Но это мы, конечно же, воспарили в высоты совершенно невообразимые, еще долго нам недоступные; возвращаясь к нашему герою – получается, что и состояния, кажущиеся легко объяснимыми, иногда совершенно не поддаются логике. Точнее имеют¸ какую-то свою, нами неуловимую логику, логику, которая, безусловно, связана с внешними событиями жизни, но невероятно трудно поддается обычному умственному объяснению. Да, я теряюсь и признаюсь в этом даже без доли вполне уместного, казалось бы, стыда и смущения – мол, взялся за описание, так будь добр, справься с тем, что описываешь. Ведь это же абсолютно необходимое для всякого писателя задание! Зачем ставить читателя перед необходимостью ломать голову над необъяснимыми превратностями характеров описываемых писателем героев? Писатель должен сделать это сам – разложить характеры своих героев «по полочкам» и объяснить читателю, что и почему именно на этой «полочке» оказалось, а если он этого сделать не может – то какой он тогда писатель? И не стоило браться – у читателя и своих забот и проблем хватает, чтобы додумывать за писателя то, что он сам должен быть додумать.
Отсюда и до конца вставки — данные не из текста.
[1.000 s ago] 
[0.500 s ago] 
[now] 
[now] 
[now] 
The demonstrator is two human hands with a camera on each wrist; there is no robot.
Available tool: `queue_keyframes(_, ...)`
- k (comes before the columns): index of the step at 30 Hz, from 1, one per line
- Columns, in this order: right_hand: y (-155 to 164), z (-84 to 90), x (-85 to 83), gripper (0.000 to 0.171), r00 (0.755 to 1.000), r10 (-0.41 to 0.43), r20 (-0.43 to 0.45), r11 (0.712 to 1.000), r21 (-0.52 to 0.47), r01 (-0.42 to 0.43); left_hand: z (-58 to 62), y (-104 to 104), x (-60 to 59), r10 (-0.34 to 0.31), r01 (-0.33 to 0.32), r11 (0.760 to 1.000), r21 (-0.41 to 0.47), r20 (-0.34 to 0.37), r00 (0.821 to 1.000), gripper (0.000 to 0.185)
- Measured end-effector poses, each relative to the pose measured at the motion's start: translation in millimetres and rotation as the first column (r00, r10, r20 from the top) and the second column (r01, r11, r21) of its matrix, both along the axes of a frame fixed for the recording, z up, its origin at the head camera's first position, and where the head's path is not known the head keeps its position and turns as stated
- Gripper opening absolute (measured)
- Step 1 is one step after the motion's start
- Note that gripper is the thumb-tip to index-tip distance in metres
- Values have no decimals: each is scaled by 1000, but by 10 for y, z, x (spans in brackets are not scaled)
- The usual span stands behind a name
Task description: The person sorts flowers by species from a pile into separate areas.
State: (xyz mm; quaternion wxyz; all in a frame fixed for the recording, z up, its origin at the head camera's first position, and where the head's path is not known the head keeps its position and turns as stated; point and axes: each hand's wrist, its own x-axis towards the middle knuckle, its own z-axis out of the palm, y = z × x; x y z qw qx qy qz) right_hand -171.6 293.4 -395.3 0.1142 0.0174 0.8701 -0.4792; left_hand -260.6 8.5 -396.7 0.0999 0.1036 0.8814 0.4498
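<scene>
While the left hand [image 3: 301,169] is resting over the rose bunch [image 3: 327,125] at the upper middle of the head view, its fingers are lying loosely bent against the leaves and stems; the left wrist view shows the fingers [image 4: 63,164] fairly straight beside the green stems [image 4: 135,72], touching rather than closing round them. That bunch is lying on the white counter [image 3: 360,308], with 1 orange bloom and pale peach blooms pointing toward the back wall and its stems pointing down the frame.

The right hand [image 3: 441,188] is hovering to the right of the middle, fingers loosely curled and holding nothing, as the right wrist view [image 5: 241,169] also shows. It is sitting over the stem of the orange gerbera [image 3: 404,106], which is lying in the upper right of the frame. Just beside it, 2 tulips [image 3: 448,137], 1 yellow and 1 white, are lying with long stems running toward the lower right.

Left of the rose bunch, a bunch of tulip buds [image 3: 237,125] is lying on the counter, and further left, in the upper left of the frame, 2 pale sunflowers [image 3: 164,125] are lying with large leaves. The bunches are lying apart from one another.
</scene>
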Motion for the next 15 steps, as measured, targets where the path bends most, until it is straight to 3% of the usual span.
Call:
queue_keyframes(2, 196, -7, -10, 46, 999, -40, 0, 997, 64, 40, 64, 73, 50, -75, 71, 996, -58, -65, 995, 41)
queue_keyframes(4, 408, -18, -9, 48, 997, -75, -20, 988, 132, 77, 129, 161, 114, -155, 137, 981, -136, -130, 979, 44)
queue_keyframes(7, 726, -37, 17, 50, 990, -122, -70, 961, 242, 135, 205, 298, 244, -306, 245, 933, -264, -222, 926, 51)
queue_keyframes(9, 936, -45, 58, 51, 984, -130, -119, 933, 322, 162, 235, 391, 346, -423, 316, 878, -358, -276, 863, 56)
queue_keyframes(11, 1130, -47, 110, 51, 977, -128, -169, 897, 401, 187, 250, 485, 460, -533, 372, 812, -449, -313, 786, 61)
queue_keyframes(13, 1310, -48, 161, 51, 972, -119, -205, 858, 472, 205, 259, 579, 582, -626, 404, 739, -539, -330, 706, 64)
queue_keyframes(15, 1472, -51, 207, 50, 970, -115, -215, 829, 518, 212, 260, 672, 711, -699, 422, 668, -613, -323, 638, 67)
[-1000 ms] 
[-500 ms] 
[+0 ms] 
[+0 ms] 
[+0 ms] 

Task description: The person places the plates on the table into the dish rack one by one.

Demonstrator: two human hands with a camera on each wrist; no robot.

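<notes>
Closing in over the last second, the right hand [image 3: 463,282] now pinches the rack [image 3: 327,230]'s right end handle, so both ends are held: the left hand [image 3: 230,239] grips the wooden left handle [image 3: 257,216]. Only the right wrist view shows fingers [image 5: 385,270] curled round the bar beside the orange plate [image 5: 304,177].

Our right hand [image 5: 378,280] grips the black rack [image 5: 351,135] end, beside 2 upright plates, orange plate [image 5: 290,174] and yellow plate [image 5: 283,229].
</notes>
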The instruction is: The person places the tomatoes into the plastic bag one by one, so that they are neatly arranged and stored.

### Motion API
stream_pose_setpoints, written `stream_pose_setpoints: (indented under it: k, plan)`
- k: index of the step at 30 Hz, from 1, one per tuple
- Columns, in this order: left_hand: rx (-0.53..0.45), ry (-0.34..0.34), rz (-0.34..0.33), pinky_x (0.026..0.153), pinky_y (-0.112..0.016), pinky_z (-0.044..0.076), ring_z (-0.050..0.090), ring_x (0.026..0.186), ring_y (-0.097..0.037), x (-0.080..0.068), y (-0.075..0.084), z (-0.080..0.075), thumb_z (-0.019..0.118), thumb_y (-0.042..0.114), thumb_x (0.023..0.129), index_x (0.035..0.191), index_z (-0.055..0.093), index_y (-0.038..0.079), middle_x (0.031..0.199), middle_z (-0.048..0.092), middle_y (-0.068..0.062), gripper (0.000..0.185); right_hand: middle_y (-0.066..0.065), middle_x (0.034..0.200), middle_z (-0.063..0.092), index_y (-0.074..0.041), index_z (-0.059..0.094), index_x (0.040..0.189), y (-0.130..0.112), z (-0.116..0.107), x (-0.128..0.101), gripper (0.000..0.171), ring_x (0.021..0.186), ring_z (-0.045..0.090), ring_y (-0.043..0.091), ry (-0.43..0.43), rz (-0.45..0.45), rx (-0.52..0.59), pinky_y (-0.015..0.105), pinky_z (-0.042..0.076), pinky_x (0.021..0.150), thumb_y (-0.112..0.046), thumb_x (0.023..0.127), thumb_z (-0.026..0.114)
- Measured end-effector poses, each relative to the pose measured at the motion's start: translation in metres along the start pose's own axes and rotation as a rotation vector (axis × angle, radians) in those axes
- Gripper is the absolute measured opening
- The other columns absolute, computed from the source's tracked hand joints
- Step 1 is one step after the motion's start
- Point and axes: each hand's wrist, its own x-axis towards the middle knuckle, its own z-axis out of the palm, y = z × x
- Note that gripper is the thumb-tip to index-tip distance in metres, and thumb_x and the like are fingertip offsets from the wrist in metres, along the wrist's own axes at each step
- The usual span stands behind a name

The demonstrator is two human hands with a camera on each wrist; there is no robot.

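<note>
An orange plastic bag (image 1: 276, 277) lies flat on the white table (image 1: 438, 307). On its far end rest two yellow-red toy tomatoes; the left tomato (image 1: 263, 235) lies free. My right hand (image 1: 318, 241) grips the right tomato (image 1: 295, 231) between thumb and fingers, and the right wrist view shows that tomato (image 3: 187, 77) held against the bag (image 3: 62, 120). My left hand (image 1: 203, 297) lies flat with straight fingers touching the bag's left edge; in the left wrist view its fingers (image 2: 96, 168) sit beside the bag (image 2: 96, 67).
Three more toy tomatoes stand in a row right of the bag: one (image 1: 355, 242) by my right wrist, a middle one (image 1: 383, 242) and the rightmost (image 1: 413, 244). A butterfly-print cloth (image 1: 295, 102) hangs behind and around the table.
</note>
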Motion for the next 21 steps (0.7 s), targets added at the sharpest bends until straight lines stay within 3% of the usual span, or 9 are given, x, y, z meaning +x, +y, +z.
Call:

Не подумайте, что я опять начал кокетничать и прикидываться, что я не знаю то, что на самом деле знаю. Я действительно не могу сказать точно, как с моим Алешей произошло то, что с ним произошло, как из того милого монастырского послушника, которого мы, я надеюсь, еще не забыли, он стал тем…. кем стал. Я даже не хочу сразу подбирать какое-то ему определение, которое может повести читателя по ложному следу. Сказать, что он стал – атеистом, революционером, социалистом, циником, развратником, настоящим Карамазовым?.. Это все будет отчасти верно, и в то же время совершенно неверно. Он стал чем-то совершенно новым и необъяснимым. Помните, в предисловии к первому роману я говорил, что, возможно, именно такие люди и определяют суть современного времени, времени, где все спуталось, и где частные случаи и чудачества чаще определяют сердцевину событий, чем всеми видимые и всеми признанные очевидности и закономерности? И, возможно, именно подобного рода «чудаки» и являют нам, как любят говорить критики, «наиболее типические типы» наших современников, а также наше современное время в его, так сказать, кульминационном, хотя еще и не до конца определившемся развитии.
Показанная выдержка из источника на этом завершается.